Applying New Institutional Economics to the Mozambican water and sanitation sector

by Noud
I wrote my Industrial Ecology thesis as part of the this project, wherein I focussed on the (informal) institutions that govern the relations between the actors present in Maputo’s sanitation sector. My research found its origin in the school of New Institutional Economics (NIE), which is an economic perspective that attempts to extend economics by focusing on the institutions, i.e. the social and legal norms and rules, that underlie economic activity and with analysis beyond earlier institutional economics and neoclassical economics. NIE assumes that individuals are rational and that they seek to maximise their preferences, but that they also have cognitive limitations, lack complete information and have difficulties monitoring and enforcing agreements.

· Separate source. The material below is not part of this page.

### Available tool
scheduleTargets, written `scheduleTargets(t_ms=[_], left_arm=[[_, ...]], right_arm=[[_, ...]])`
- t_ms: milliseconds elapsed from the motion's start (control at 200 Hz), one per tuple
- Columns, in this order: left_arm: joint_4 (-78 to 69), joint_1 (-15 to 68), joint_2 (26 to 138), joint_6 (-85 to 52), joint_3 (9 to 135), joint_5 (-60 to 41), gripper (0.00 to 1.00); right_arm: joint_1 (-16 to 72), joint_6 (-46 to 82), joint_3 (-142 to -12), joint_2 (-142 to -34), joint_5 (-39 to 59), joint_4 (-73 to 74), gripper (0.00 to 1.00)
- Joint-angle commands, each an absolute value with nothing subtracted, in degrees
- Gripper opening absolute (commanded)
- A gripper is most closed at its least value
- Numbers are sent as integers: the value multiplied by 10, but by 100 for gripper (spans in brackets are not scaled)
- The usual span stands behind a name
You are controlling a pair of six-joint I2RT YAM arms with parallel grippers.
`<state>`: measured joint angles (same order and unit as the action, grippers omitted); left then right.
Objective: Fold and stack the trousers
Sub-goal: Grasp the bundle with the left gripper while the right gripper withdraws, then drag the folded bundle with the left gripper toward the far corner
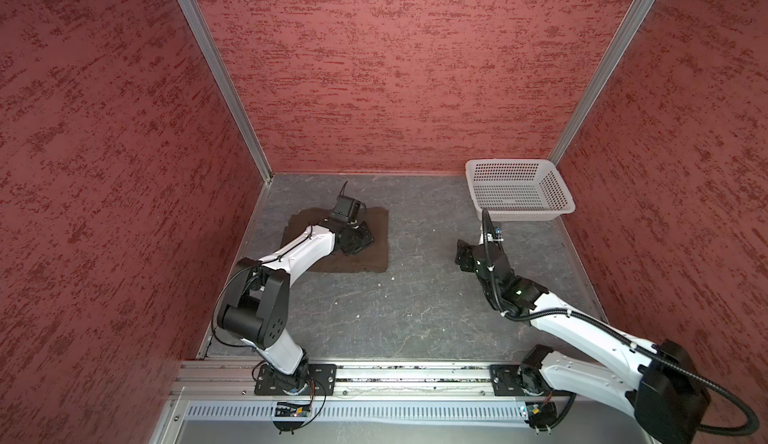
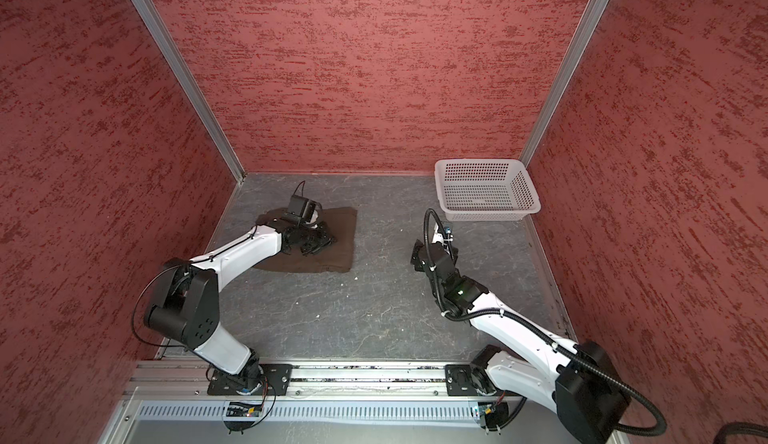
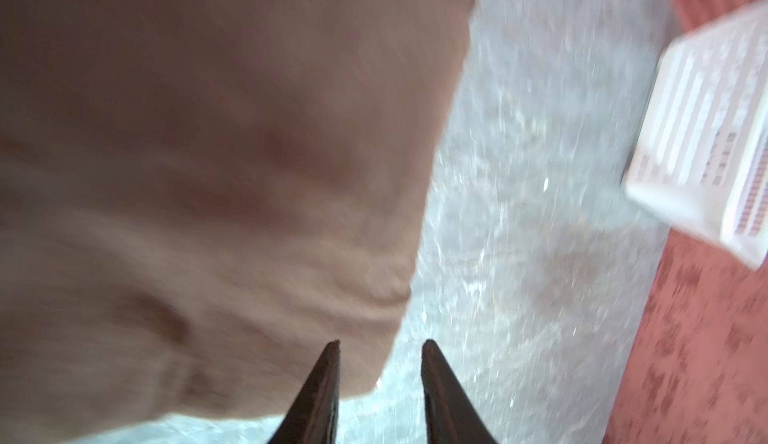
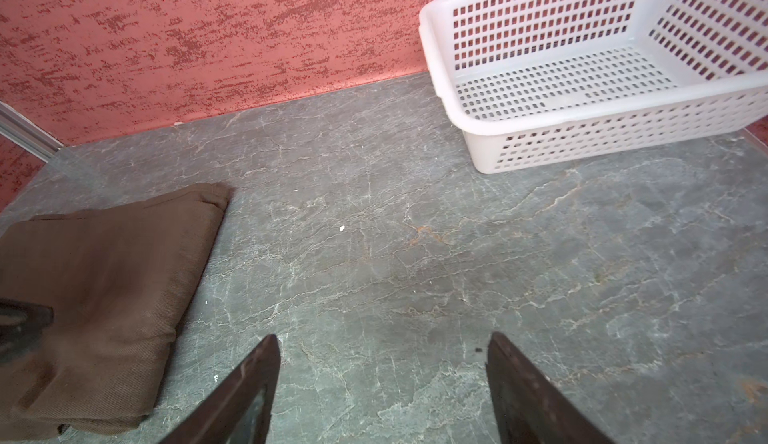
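The trousers (image 1: 374,255) lay folded into a flat, dark brown rectangle on the left rear part of the grey table (image 1: 415,296), well apart from the white basket (image 1: 528,215) in the right rear corner. The left gripper (image 1: 359,242) hung over the middle of the cloth, low and close to it; whether it touched the cloth could not be told from either top view. In the blurred left wrist view its fingertips (image 3: 332,350) stood a narrow gap apart with nothing pinched between them, above the trousers' (image 3: 208,130) edge where the cloth met the table. The right gripper (image 1: 463,255) hovered over bare table between the trousers and the basket, nearer the basket. The right wrist view showed its fingers (image 4: 266,363) spread wide and holding nothing. In that view the trousers (image 4: 104,280) showed stacked layers at their corner, and the basket (image 4: 602,147) sat against the mottled red wall (image 4: 208,26). White specks dotted the table between the arms.
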<state>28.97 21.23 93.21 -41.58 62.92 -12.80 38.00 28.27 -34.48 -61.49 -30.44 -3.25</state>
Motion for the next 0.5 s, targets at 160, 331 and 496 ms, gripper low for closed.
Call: scheduleTargets(t_ms=[160,331,496], left_arm=[[257,238,1016,-435,608,-130,34],[248,200,1071,-428,610,-137,33],[283,136,1105,-389,666,-123,32]], right_arm=[[373,298,-364,-636,-291,-15,79],[368,301,-360,-635,-290,-22,79],[359,303,-352,-631,-305,-32,79]])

Sanitation is a public good that can only be produced by a well-functioning government as depicted in Figure 1, which is what makes the case of sanitation in Maputo, Mozambique, relevant for an NIE perspective — the workings of the institutions for sanitation provision in Mozambique reveal answers to the question why Mozambique struggles as a country with sustained economic development.

Figure 1: A well-functioning government produces net-value with its citizens by exchanging private goods for public goods, and vice-versa. The system can only be a net-value producer if the government adheres to the demands of its consumers, and vice-versa.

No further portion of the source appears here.